■ SOURCE MATERIAL:
..........

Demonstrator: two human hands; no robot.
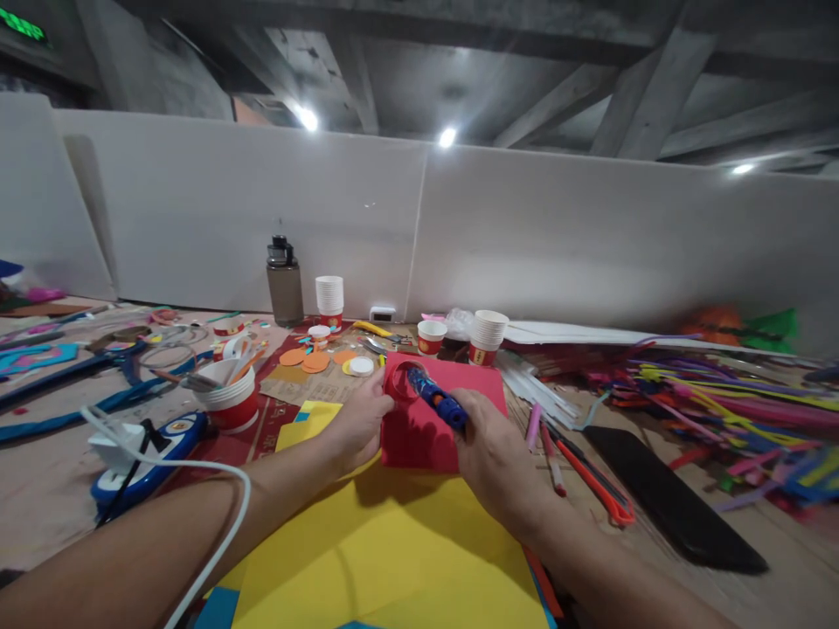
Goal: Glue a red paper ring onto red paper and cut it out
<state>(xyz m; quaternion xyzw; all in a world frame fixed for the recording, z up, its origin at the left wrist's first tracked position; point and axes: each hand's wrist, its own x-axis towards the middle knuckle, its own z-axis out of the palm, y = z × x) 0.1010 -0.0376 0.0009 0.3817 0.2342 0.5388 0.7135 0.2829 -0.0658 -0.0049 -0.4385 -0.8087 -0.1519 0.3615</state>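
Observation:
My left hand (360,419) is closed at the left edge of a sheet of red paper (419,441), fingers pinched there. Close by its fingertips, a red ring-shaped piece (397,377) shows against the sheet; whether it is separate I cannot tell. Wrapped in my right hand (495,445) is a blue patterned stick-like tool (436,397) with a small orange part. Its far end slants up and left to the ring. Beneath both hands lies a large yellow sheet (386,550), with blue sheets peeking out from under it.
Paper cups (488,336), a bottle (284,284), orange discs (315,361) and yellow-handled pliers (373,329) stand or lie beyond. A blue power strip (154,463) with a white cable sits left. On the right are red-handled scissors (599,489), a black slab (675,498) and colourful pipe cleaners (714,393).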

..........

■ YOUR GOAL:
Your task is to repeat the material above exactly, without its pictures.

■ EXERCISE RESULT:
Demonstrator: two human hands; no robot.
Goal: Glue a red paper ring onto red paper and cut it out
<state>(xyz m; quaternion xyzw; all in a world frame fixed for the recording, z up, its origin at the left wrist's first tracked position; point and axes: each hand's wrist, its own x-axis towards the middle knuckle, its own z-axis out of the palm, y = z × x) 0.1010 -0.0376 0.0009 0.3817 0.2342 0.5388 0.7135 0.2829 -0.0658 -0.0049 -0.4385 -0.8087 -0.1519 0.3615</state>
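Observation:
My left hand (360,419) is closed at the left edge of a sheet of red paper (419,441), fingers pinched there. Close by its fingertips, a red ring-shaped piece (397,377) shows against the sheet; whether it is separate I cannot tell. Wrapped in my right hand (495,445) is a blue patterned stick-like tool (436,397) with a small orange part. Its far end slants up and left to the ring. Beneath both hands lies a large yellow sheet (386,550), with blue sheets peeking out from under it.
Paper cups (488,336), a bottle (284,284), orange discs (315,361) and yellow-handled pliers (373,329) stand or lie beyond. A blue power strip (154,463) with a white cable sits left. On the right are red-handled scissors (599,489), a black slab (675,498) and colourful pipe cleaners (714,393).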

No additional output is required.